Write the data below out exactly as it stands. Do not include the pictures.

- Opening Delimiter -

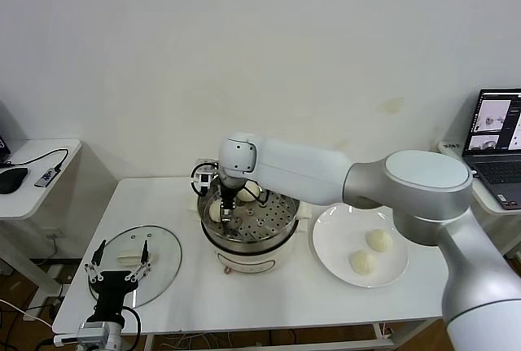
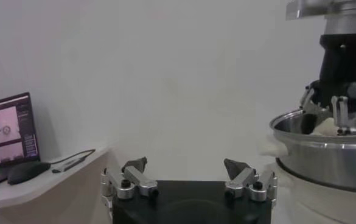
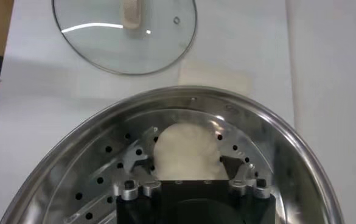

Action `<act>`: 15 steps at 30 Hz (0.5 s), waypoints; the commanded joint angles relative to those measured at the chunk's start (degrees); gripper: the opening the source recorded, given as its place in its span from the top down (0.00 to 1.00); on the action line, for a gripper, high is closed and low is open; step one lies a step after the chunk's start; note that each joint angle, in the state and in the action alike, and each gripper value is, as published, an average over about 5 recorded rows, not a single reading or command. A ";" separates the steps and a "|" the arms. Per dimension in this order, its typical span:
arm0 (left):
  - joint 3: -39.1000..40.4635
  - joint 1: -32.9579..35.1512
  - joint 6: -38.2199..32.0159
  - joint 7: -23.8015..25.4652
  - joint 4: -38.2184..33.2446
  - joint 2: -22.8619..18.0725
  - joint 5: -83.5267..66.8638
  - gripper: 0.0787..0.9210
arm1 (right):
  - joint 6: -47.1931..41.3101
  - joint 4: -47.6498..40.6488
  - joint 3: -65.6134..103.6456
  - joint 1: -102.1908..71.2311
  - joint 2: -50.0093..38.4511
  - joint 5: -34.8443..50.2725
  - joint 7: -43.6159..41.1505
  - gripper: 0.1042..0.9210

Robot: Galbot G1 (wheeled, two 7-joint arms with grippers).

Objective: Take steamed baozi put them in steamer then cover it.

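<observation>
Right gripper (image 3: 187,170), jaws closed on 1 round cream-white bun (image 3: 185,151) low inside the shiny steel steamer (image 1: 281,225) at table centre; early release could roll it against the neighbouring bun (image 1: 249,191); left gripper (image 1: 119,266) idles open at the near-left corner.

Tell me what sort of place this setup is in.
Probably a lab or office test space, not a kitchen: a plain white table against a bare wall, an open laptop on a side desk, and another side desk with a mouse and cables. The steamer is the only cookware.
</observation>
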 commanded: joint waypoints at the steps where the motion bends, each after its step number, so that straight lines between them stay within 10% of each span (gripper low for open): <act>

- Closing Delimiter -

__SOLUTION BELOW__:
Action `<act>`: 15 steps at 30 Hz (0.5 s), waypoints; the commanded joint angles relative to those measured at the chunk's start (degrees); gripper: the opening the source recorded, given as its place in its span from the top down (0.00 to 1.00); on the action line, for a gripper, high is closed and low is open; step one lies a step after the chunk's start; note that each joint angle, in the state and in the action alike, and each gripper value is, as published, an average over about 5 recorded rows, not a single reading or command. A ";" separates the steps and a "|" the arms. Per dimension in this order, its typical span:
arm0 (left):
  - joint 3: -39.1000..40.4635
  - joint 1: -32.9579..35.1512
  - joint 6: -38.2199..32.0159
  - joint 7: -23.8015..25.4652
  - joint 4: -38.2184..33.2446
  - joint 2: -22.8619..18.0725
  - joint 5: -83.5267..66.8638
  - gripper: 0.0787..0.9210
arm1 (right):
  - joint 6: -47.1931..41.3101
  - joint 4: -47.6498..40.6488
  - joint 3: -65.6134..103.6456
  - joint 1: -102.1908..71.2311
  - joint 2: -50.0093..38.4511
  - joint 5: -34.8443..50.2725
  - joint 7: -43.6159..41.1505
  - gripper: 0.1042..0.9210

Robot: Galbot G1 (wheeled, two 7-joint arms with grippers).

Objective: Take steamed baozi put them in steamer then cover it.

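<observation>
Right gripper (image 3: 187,170), jaws closed on 1 round cream-white bun (image 3: 185,151) low inside the shiny steel steamer (image 1: 281,225) at table centre; early release could roll it against the neighbouring bun (image 1: 249,191); left gripper (image 1: 119,266) idles open at the near-left corner.

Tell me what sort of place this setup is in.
Probably a lab or office test space, not a kitchen: a plain white table against a bare wall, an open laptop on a side desk, and another side desk with a mouse and cables. The steamer is the only cookware.
</observation>
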 commanded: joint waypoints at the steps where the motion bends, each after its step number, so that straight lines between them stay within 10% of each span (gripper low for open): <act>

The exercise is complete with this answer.